3.) Melodrama by Lorde

“I know that it’s exciting/Running through the night, but/Every perfect summer’s/Eating me alive until you’re gone.” – Liability

Is there any other medium that relies on pandering to trends more than pop music? Instead of taking cues from mainstream radio, Lorde consumed real-life experience and a whole lot of Kate Bush in order to make one of the most inspired albums of the year. “Melodrama” is a concept album revolving around one house party. It’s celebration of youth: every petty, gross, devastating and exquisite detail. Big singles like “Green Light” and “Homemade Dynamite” get the most attention, but the album really thrives on understated tunes like “The Louvre” and “Supercut,” as well as soul-bearing ballads like “Liability,” “Hard Feelings” and “Writer in the Dark.”


2.) CTRL by SZA

“Why is it so hard to accept the party is over?” – Drew Barrymore

SZA is a hopeless romantic in a world of where Tinder hookups get ghosted daily. She sings with so much emotion it’s difficult to not get swept up. This album is not just for fans of R&B; she combines elements of pop, rock, indie and psychedelia. It’s also an album for anyone who has ever felt lonely or lost or used or unappreciated or worthless. She recruits A-list features from Kendrick Lamar, Travis Scott and Isaiah Rashad, but they couldn’t matter less. Her narrative and point of view are so direct and so heart wrenching they can’t be ignored. I could find a lot of fancy words to describe the technical aspects of the album, but it wouldn’t do it justice. There is something so effortlessly enchanting about it. I just like it a lot.


1.) DAMN. by Kendrick Lamar

“It was always me vs. the world/Until I realized it was me vs. me” – DUCKWORTH.
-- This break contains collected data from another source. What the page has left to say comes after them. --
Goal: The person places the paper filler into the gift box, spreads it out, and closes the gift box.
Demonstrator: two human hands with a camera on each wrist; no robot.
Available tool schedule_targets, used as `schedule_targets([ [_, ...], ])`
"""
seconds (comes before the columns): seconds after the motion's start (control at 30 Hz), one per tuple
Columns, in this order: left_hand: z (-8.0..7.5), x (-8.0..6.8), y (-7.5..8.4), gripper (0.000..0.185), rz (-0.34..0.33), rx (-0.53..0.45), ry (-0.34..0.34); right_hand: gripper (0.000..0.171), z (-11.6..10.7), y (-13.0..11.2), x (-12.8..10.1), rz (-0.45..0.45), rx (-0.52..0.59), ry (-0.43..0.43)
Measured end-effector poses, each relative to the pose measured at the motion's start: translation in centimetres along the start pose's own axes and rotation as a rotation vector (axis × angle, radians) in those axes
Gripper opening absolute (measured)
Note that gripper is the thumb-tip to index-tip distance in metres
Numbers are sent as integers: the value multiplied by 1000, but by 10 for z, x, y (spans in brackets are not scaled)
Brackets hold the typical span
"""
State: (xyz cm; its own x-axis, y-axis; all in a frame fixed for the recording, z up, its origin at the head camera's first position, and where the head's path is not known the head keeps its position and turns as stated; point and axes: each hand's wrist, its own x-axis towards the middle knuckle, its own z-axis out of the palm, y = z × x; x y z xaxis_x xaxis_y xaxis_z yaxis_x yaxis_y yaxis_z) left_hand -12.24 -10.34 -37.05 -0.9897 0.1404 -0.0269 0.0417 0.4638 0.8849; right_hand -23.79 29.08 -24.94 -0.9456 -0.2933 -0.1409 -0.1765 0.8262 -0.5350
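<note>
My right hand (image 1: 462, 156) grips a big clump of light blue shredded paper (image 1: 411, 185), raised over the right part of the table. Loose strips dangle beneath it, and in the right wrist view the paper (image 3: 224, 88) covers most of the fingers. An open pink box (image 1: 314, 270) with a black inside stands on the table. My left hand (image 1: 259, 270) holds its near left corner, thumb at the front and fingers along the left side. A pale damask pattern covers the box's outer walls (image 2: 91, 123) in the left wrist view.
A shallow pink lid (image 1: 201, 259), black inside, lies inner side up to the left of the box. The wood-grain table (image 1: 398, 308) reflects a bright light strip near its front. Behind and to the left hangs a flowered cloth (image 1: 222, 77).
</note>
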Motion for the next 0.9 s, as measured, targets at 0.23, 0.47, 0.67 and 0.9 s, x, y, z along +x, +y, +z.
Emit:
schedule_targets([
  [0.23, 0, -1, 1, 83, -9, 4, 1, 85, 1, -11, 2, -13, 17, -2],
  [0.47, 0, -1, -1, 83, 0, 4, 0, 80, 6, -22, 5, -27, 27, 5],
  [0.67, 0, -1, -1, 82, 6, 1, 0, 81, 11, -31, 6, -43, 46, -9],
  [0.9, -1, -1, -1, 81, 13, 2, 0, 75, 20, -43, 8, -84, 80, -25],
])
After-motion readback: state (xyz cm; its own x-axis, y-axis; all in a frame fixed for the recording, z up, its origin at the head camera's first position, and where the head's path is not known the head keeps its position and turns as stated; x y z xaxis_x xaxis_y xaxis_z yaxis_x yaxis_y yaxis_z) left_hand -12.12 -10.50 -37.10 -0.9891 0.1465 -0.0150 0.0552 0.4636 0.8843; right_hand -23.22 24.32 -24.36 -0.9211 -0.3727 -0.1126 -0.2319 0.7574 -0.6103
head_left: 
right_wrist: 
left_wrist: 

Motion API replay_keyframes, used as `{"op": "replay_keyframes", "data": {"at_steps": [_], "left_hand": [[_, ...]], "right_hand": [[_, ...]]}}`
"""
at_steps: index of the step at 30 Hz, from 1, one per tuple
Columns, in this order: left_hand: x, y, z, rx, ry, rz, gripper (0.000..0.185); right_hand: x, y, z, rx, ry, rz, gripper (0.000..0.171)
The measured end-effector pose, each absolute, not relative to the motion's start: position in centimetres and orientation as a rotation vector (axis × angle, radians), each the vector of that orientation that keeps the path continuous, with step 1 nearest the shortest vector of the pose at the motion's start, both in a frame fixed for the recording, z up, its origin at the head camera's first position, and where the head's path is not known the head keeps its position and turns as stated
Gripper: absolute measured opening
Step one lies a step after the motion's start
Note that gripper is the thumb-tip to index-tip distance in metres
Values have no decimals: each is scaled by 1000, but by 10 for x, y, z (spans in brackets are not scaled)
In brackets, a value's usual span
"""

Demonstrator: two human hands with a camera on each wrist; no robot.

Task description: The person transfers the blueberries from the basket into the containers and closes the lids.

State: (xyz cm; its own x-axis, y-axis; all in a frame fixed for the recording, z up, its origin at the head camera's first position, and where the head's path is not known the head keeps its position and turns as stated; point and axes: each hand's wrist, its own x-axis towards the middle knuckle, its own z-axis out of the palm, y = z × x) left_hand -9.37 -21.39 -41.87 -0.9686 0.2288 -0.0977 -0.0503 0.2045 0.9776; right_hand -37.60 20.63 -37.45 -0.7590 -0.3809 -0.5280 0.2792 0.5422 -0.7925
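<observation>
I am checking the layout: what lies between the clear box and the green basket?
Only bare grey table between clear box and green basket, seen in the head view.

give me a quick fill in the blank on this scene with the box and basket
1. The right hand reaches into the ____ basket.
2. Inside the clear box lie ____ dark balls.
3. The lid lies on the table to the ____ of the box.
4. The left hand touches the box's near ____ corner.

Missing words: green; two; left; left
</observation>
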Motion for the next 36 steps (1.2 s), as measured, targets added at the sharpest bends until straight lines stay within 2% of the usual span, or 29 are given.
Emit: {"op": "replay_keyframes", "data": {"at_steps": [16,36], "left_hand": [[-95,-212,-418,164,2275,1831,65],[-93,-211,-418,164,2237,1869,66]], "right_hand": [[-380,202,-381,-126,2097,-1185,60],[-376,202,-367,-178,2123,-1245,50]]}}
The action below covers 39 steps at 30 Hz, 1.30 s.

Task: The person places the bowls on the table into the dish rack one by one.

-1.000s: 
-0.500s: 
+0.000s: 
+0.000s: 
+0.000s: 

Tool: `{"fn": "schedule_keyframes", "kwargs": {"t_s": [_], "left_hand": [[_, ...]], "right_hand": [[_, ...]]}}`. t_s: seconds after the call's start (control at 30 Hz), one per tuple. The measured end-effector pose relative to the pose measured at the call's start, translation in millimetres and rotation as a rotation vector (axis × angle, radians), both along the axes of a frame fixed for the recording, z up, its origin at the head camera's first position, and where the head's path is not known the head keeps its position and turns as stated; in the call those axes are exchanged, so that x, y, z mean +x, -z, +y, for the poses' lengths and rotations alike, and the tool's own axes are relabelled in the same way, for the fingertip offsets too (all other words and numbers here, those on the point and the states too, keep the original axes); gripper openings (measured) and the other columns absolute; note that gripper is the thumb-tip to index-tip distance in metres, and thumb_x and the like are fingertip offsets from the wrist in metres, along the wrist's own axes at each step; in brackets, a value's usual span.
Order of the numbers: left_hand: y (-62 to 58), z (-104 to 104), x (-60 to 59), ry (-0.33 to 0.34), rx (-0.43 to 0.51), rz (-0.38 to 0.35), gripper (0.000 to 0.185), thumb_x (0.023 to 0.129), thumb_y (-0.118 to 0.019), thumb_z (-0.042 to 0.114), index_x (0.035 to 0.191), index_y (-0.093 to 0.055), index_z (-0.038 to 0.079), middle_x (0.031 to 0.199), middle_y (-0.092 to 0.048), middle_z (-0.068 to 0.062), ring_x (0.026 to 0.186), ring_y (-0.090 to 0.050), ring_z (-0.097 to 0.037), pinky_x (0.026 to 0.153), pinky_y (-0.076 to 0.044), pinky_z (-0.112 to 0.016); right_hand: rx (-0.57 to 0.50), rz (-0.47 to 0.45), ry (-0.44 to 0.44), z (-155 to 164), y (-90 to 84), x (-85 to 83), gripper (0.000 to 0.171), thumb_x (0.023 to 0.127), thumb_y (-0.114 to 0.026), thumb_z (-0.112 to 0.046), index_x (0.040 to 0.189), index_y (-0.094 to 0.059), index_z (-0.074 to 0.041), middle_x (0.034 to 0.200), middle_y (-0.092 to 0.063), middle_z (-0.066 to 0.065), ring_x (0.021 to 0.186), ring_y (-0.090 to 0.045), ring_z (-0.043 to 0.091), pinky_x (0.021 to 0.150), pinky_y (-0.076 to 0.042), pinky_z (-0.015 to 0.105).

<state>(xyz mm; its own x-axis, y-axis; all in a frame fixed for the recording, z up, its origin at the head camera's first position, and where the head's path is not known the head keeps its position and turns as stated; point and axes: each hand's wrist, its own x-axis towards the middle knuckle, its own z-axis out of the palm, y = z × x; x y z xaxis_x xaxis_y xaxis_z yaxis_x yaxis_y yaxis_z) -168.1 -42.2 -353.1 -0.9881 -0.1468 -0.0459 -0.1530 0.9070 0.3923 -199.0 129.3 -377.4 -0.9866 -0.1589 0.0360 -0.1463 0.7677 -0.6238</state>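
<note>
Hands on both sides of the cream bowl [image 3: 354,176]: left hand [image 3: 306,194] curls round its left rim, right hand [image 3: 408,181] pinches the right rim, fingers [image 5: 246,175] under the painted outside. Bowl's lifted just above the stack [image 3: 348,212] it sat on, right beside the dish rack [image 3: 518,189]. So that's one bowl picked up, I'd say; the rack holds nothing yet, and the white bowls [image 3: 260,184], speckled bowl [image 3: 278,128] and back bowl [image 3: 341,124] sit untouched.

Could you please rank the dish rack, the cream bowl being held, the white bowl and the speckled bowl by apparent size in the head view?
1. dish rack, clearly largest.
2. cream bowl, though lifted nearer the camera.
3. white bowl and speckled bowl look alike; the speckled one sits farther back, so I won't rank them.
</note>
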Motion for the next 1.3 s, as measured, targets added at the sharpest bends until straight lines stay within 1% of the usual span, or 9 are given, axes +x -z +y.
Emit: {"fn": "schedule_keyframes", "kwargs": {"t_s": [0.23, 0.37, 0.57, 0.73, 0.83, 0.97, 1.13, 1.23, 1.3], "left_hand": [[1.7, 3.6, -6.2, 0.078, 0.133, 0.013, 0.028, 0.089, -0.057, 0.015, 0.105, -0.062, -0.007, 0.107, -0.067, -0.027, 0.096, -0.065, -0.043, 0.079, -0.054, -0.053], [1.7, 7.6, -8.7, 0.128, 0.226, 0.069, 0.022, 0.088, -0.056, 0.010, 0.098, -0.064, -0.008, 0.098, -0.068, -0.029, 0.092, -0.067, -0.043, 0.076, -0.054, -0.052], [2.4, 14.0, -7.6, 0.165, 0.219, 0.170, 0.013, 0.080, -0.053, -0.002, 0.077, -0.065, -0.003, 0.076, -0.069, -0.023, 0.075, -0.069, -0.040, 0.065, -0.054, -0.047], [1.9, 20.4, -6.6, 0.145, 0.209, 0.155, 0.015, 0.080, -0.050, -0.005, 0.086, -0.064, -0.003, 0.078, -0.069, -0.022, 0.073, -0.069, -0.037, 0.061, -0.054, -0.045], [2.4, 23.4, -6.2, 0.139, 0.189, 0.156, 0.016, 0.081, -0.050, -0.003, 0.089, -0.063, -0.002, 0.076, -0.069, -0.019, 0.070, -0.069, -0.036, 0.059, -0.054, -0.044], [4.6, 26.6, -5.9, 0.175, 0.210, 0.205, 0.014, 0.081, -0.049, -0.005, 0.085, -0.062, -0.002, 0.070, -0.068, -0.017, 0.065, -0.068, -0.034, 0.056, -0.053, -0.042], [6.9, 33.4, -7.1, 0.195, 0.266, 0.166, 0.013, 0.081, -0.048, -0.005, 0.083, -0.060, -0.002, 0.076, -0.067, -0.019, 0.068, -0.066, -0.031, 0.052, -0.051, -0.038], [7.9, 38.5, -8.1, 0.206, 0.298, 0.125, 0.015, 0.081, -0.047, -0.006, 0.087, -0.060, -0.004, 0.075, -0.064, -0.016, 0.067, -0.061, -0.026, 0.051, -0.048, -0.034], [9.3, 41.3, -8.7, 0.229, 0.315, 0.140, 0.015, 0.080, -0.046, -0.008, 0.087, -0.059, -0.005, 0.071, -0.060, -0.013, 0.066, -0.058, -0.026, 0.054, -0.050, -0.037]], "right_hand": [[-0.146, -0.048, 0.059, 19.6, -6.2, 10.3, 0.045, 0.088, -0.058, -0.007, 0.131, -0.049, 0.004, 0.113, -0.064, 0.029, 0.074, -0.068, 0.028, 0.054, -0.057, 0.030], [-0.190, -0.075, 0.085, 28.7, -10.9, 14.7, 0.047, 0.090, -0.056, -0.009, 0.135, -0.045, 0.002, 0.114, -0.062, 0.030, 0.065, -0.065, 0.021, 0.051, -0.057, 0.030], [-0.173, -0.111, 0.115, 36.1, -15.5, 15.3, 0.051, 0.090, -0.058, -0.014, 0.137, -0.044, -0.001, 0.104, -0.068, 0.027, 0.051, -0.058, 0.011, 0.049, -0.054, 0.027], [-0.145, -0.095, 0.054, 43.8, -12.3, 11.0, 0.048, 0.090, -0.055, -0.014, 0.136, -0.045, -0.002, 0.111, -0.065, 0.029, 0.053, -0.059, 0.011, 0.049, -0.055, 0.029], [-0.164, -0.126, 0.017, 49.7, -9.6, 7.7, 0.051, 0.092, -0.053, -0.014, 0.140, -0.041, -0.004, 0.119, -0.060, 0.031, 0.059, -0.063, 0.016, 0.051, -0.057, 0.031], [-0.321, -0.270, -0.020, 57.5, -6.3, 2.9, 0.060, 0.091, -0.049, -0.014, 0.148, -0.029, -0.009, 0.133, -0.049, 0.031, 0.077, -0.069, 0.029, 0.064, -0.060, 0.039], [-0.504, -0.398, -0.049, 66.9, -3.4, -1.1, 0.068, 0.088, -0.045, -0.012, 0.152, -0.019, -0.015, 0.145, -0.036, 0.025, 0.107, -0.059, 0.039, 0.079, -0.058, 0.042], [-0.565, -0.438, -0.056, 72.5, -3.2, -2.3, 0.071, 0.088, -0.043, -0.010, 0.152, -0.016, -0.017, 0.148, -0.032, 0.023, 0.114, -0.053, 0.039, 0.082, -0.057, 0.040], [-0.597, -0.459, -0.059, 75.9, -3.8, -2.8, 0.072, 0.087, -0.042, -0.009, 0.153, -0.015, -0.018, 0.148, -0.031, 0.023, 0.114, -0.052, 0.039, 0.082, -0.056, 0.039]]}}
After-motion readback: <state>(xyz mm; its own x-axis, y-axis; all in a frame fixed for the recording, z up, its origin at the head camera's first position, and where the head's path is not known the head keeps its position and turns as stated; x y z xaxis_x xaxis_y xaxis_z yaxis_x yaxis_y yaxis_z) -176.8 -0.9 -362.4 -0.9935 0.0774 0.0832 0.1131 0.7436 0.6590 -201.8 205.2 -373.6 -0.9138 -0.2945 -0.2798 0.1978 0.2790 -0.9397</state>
After “To Pimp a Butterfly” came out in 2015, many critics and fans wrote off Lamar as a “conscious rapper.” However, in 2017 Kendrick, now Kungfu Kenny, came back to prove he can make current-sounding music and do it better than anyone else. With the low-fi cover, the brief song titles, the raw mixtape aesthetic, this is his most personal album to date. Just because there are trap beats and an appearance by Rihanna doesn’t mean the music is any less challenging. No, the lyrics are dense with themes of religion, fame and so much more. Flurries of theories have stormed the web. Lamar himself released a special collector’s with the tracklist backwards. Is he trying to tell us something? Is he messing with us? Is he just trying to get paid? Regardless, it all contributes to the mythology of King Kendrick. With DAMN., I dare say, Kendrick has proved himself as the greatest rapper of all time.